WHAT THE TASK ASKS >> Print the data below exactly, but only the lines from the one containing "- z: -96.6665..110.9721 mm" down to the one containing "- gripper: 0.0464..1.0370", inclusive.

Collected data entries >>
——————————

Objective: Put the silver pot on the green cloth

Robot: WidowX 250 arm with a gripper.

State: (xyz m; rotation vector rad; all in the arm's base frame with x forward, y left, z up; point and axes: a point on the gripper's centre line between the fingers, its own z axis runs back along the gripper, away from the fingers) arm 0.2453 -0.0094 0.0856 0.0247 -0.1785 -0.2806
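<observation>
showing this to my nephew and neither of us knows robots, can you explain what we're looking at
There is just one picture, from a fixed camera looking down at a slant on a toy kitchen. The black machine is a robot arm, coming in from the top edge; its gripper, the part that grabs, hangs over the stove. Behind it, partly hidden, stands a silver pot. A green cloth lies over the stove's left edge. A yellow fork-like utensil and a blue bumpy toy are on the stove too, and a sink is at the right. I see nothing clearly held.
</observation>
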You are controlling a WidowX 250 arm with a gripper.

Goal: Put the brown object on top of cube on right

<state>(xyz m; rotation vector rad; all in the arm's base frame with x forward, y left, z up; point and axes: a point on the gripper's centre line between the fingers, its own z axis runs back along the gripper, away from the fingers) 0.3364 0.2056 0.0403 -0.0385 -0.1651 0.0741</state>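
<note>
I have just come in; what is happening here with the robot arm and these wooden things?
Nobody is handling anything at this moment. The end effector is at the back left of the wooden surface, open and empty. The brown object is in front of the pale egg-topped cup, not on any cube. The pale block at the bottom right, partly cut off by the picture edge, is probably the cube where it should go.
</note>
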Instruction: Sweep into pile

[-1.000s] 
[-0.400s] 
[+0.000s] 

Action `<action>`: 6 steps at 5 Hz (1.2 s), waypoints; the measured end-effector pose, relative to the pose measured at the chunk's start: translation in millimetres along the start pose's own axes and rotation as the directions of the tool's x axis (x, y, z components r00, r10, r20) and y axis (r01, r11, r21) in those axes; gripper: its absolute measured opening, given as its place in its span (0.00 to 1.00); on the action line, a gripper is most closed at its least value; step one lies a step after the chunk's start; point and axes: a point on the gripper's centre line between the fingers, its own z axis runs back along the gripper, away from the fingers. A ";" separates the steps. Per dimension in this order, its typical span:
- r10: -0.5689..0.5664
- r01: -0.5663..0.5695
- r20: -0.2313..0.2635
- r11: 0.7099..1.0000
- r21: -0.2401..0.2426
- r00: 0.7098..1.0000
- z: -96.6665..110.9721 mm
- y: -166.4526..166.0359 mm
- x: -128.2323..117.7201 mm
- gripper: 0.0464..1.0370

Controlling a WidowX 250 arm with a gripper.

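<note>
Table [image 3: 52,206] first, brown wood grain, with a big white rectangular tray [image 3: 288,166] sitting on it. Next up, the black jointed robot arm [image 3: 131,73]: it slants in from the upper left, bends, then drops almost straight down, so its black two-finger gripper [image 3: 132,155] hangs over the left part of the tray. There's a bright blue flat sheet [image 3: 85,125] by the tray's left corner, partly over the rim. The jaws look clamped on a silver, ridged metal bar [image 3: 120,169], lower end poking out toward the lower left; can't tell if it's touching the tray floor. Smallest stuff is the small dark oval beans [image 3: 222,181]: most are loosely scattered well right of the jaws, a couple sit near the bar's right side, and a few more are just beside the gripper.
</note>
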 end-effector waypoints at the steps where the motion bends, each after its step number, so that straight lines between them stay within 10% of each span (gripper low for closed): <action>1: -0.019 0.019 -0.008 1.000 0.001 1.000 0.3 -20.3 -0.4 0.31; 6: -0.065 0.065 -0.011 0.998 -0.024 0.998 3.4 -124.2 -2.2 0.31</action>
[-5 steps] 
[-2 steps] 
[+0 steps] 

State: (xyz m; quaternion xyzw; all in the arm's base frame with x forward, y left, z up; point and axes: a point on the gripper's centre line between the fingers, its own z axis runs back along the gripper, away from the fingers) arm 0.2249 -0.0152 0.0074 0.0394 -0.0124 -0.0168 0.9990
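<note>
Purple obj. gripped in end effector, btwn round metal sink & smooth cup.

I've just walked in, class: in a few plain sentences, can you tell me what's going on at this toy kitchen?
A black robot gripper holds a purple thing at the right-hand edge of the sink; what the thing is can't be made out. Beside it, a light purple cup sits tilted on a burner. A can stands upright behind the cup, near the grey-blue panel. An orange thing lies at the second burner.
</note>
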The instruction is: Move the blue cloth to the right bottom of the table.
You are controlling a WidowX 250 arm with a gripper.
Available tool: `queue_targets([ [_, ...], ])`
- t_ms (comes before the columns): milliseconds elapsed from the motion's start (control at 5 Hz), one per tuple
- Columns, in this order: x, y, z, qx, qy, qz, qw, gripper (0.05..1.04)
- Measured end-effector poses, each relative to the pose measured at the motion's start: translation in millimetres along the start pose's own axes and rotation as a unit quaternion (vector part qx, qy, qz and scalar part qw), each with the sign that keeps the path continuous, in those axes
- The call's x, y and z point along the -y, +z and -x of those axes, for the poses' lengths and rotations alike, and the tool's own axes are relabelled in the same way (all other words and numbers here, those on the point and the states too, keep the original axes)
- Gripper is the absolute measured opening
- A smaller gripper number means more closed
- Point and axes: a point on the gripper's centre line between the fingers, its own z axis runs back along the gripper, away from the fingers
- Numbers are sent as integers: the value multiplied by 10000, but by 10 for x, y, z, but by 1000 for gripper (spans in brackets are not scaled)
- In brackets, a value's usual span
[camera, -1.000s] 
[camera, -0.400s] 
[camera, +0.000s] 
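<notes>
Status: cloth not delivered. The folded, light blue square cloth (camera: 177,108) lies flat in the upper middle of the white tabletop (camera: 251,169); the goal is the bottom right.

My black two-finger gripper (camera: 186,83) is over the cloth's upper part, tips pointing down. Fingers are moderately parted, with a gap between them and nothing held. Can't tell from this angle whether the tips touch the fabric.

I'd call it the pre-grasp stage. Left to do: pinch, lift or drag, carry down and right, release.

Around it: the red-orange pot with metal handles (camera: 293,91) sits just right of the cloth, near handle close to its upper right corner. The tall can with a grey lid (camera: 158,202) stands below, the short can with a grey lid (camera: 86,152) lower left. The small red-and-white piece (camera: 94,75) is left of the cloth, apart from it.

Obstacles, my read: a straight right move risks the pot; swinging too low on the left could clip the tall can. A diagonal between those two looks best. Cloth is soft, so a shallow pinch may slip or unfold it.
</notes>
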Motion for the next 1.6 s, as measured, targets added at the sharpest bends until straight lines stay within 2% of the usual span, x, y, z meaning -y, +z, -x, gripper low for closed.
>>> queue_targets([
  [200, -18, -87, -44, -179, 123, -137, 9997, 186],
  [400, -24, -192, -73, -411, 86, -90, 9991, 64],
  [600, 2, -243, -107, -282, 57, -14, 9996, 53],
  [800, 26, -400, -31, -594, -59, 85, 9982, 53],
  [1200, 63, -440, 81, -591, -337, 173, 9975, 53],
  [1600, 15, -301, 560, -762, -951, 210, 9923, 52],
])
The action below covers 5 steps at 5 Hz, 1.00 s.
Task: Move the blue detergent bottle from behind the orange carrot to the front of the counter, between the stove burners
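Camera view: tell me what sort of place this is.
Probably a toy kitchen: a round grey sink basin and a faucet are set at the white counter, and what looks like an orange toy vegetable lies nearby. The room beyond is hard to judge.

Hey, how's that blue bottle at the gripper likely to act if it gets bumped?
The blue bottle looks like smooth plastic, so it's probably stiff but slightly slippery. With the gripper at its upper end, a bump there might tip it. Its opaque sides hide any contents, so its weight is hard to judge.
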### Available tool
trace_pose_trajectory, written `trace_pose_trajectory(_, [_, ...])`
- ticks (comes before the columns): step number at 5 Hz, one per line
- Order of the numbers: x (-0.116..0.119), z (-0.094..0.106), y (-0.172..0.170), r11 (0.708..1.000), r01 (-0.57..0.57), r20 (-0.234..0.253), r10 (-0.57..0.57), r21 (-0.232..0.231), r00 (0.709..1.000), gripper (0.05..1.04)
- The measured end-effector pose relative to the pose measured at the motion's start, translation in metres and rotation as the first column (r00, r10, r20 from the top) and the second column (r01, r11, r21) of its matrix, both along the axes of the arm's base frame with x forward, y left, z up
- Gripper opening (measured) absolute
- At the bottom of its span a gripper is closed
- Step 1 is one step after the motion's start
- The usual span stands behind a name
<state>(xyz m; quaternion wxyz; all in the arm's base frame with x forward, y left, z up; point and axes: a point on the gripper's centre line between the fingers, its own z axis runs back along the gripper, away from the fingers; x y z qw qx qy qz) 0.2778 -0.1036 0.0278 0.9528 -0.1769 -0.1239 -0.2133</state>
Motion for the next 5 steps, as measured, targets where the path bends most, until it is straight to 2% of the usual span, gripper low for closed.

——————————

YOUR RESPONSE >>
- z: -96.6665..110.9721 mm
- y: -166.4526..166.0359 mm
- x: -128.2323..117.7201 mm
- gripper: 0.0464..1.0370

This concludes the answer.